Accerchiati, minacciati e poi aggrediti. «Volevano uccidermi», tuona uno dei ragazzi "non binary" aggrediti nella serata di ieri a Parco Rossani. Una delle vittime dell'aggressione omofoba avvenuta nel capoluogo pugliese. Intanto la porta voce del Bari Pride chide all'amministrazione comunale maggiore sicurezza e corsi di fomazione per le forze dell'ordine.
La testimonianza di una delle vittime
«Ci hanno insultati, minacciati di morte, con frasi come "vi ammazzo, vi spacco la faccia", poi ci hanno accerchiati e hanno cominciato a lanciarci addosso sigarette accese, monetine accompagnate da frasi come "comprati la dignità", e poi calci, pugni fino a una pietra scagliata contro la mia testa. Volevano uccidermi».
«A un certo punto un gruppo di una ventina di persone - aggiunge - si è avvicinato e ha iniziato a insultarci e, nonostante i nostri tentativi di calmarli, offrendo loro anche cibo, sono passati alle vie di fatto e, dopo averci picchiati, sono scappati, minacciandoci di non tornare». Adesso sono tornati a Foggia, dove hanno formalizzato la denuncia. «A Bari non possiamo più metterci piede, abbiamo paura che questi ci cerchino, ci hanno detto di non farci più vedere. Torneremo quando non potranno più farci del male», concludono.
La portavoce di Bari Pride
«Quando usciamo di casa non vogliamo sentirci coraggiose ma vogliamo sentirci libere. Per questo oggi siamo qui a rivendicare che questo deve essere uno spazio sicuro, e per questo deve essere vissuto dalla cittadinanza senza paura e dalle associazioni del territorio». Lo ha detto Asia Iurlo, portavoce del Bari Pride, in occasione del presidio organizzato al Parco Rossani.

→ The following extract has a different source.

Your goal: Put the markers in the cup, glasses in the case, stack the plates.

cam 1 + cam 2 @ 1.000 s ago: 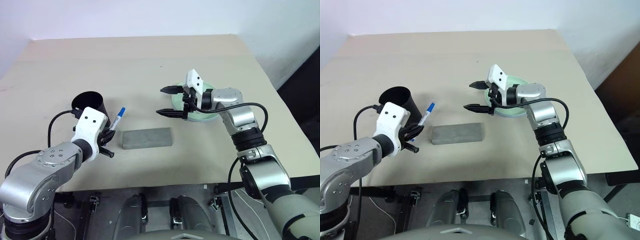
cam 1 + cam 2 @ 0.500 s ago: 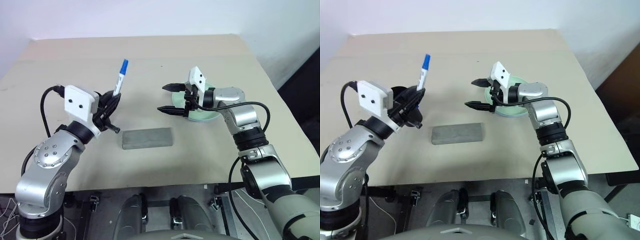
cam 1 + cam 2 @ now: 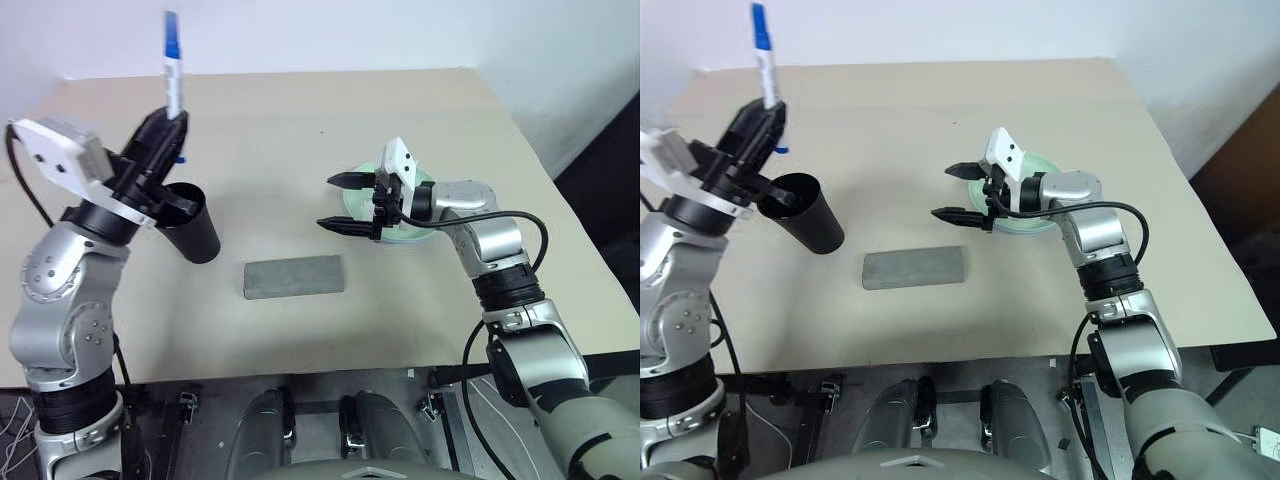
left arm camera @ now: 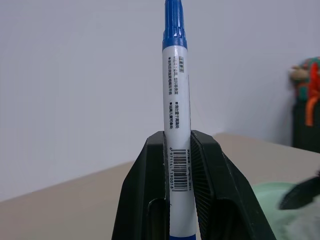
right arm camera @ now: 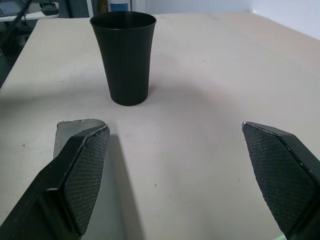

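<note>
Head views: the left end effector (image 3: 168, 125), clamped on the blue marker (image 3: 172, 60), hangs above the cup (image 3: 190, 222), case (image 3: 294, 276) shut on the surface (image 3: 300, 120); right wrist view: right end effector (image 5: 185, 175) spread wide; insertion remains.

We see a white marker (image 4: 176, 125) with a blue cap, a matte black cup (image 5: 125, 55), a grey case (image 3: 294, 276) — and a beige tabletop (image 3: 400, 110).
</note>
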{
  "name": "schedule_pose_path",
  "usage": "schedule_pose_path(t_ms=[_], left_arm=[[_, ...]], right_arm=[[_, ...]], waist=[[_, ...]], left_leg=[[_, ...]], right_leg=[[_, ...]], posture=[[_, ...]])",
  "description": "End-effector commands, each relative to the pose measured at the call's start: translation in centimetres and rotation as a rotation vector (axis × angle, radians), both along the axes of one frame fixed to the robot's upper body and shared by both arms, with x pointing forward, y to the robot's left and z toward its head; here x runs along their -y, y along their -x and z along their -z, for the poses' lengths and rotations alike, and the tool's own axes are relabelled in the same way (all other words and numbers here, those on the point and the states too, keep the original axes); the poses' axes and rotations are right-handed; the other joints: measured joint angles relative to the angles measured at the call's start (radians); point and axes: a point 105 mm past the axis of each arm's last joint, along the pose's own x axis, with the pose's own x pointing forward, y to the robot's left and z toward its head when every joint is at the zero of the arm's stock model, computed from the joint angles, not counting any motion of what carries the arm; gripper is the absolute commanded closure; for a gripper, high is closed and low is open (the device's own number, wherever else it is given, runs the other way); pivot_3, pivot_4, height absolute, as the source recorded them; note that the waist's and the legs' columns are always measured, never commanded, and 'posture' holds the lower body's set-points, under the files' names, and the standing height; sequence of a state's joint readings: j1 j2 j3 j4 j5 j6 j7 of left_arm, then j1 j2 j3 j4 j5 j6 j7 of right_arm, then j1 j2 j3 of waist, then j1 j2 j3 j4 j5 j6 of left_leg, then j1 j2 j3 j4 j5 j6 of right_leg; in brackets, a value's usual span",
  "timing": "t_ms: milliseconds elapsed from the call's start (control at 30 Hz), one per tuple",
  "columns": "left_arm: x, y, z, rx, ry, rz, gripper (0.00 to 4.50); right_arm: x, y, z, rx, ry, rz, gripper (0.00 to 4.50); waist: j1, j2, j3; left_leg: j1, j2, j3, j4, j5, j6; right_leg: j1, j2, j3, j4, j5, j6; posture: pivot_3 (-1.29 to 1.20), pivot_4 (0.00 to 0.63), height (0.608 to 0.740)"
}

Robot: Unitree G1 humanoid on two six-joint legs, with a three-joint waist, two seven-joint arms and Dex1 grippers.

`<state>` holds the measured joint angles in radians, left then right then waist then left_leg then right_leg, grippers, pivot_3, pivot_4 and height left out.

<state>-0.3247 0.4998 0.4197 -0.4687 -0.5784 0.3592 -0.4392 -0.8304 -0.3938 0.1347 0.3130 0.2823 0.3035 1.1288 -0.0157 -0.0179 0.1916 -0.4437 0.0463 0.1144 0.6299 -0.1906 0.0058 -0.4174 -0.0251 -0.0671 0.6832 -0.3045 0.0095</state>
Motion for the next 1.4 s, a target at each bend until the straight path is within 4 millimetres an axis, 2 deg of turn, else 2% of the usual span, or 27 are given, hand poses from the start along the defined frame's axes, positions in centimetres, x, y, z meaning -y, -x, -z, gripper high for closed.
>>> schedule_pose_path(t_ms=[33,133,500,767,1400], left_arm=[[-1.8,0.6,-0.4,0.021,-0.036,-0.052,4.20],[-2.6,0.9,0.1,0.013,-0.070,-0.055,4.20],[-4.7,-0.2,2.2,-0.031,-0.097,-0.089,4.20],[-5.2,-0.7,3.7,-0.068,-0.098,-0.100,4.20],[-4.5,-1.5,6.3,-0.166,-0.049,-0.061,4.20]], right_arm=[[-0.2,0.4,-1.4,0.056,-0.025,-0.010,0.00],[-0.2,0.5,-1.3,0.053,-0.027,-0.012,0.00],[0.1,0.8,-1.7,0.053,-0.029,-0.024,0.00],[0.1,0.9,-1.7,0.055,-0.023,-0.023,0.00],[0.2,0.7,-1.4,0.064,-0.006,-0.011,0.00]], waist=[[0.001,0.000,0.000],[0.000,0.000,0.000],[0.001,0.000,0.000],[0.000,0.000,0.000],[0.000,0.000,0.000]], left_leg=[[0.000,0.000,0.000,0.000,0.000,0.000],[0.000,0.000,0.000,0.000,0.000,0.000],[0.000,0.000,0.000,-0.001,0.000,0.000],[0.000,0.000,0.000,-0.001,0.000,0.000],[-0.001,0.000,0.000,-0.001,0.000,0.000]], right_leg=[[0.000,0.000,0.000,0.000,0.000,0.000],[0.000,0.000,0.000,0.000,0.000,0.000],[-0.001,-0.001,0.000,0.000,0.000,0.000],[-0.001,-0.001,0.000,0.000,0.000,0.000],[-0.001,-0.001,0.000,0.000,0.000,0.000]], posture=[[0.00,0.150,0.715],[0.00,0.150,0.715],[0.00,0.150,0.715],[0.00,0.150,0.715],[0.00,0.150,0.715]])
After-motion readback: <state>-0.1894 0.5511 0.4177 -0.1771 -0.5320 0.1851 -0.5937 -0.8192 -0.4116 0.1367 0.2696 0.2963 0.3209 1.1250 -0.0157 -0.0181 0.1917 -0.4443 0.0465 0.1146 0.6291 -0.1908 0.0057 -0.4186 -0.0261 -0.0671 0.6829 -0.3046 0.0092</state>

«Chiediamo all'amministrazione comunale - aggiunge Iurlo - di rafforzare quelle che sono le esperienze positive delle associazioni per riempire questi spazi sociali; chiediamo percorsi di formazione per le forze dell'ordine affinché siano in grado di accogliere appieno le denunce: chi subisce un'aggressione omolesbobitransfobica non può trovarsi nel momento in cui la riporta a subire ulteriori violenze perché la propria identità non viene riconosciuta, o perché non si hanno elementi per rapportarsi col linguaggio giusto a chi si dovrebbe difendere».